Alemania aprueba la patata OGM tras prohibir el maíz transgénico

El cultivo de Anflora no es para comer, sino para la industria textil, de papel y adhesivos.

Alemania aprueba la patata OGM tras prohibir el maíz transgénico
Alemania aprueba la patata OGM tras prohibir el maíz transgénico

Alemania ha dado luz verde al cultivo de la patata transgénica, denominada Amflora, dos semanas después de que el Gobierno germano prohibiera el maíz genéticamente modificado MON 810, según publica el diario «Deutsche Welle». Del «existía riesgo medioambiental» que dijo la ministra de Agricultura alemana, Ilse Aigner, en el momento de la prohibición, al no conllevar «ninguna consecuencia negativa» para la salud de los humanos ni tampoco para el medio ambiente, sólo han pasado unos días. ¿Cómo el cultivo de un alimento transgénico es un riesgo ambiental, pero otro no?

FINES EXPERIMENTALESLa empresa química alemana BASF será la encargada de desarrollar el cultivo de la patata Amflora genéticamente modificada (OGM).
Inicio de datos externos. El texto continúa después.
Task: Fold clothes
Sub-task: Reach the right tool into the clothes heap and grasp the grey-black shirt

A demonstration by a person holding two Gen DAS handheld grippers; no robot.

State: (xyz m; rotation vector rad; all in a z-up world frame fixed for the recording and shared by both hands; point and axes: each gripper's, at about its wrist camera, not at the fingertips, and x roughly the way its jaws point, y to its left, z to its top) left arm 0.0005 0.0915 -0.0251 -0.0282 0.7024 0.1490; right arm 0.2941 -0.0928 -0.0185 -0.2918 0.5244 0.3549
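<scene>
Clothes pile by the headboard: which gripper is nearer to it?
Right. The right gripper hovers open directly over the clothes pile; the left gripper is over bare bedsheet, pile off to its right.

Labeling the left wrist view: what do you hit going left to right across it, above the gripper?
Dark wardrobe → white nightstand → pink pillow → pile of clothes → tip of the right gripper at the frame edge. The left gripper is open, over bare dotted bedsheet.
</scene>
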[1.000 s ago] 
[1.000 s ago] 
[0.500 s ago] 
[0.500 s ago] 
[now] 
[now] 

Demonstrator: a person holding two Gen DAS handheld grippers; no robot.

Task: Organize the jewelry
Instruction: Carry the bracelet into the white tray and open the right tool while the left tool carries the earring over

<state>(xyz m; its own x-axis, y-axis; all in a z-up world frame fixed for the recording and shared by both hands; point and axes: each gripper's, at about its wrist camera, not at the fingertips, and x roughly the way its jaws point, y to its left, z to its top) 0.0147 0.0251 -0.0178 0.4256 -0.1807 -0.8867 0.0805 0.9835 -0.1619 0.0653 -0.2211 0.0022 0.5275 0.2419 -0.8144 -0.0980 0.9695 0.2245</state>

Desde BASF defienden que no se destinará para fines alimentarios, sino para la industria textil, de papel y adhesivos. La compañía química advirtió, la semana pasada, que la decisión de detener la experimentación podría dañar al país como lugar potencial para la investigación científica. Y días después la ministra Aigner dijo que permitiría el cultivo como prueba de 20 hectáreas. Mientras tanto, la empresa estadounidense que iba a desarrollar el maíz transgénico MON 810 en suelo alemán, Monsanto, ha comenzado acciones legales contra la decisión tomada por el gobierno germano de prohibir este OGM. Con la medida adoptada a mediados de abril, Alemania se convertía en el octavo país de la Unión Europea que se opone al cultivo del único OGM autorizado en el continente; Francia, Hungría, Grecia, Polonia, Austria, Italia y Luxemburgo completan la lista de estados que no permiten su uso.La canciller alemana, Angela Merkel, recordó que «se habían invertido millones de euros en el desarrollo de la patata Amflora, con la esperanza de que se pudieran hacer pruebas de mercado». Hay quién dice que Aigner no ha podido con la presión de su partido conservador CSU al prohibir el maíz transgénico MON 810 y ha tratado de recuperar el apoyo con el partido conservador CDU, con el que forman grupo conjunto, aprobando la plantación de Amflora. «Sorprende que esta decisión llegue dos semanas después aunque habrá que pensar que el motivo de una aprobación, y otra prohibición, está centrada en su investigación», afirma Andoni García, responsable de Seguridad Alimentaria y Medio Ambiente de la Coordinadora de Organizaciones de Agricultores y Ganaderos (COAG). «Con los transgénicos se está decidiendo quién va a controlar la alimentación, unas empresas privadas o los agricultores y ganaderos», añade.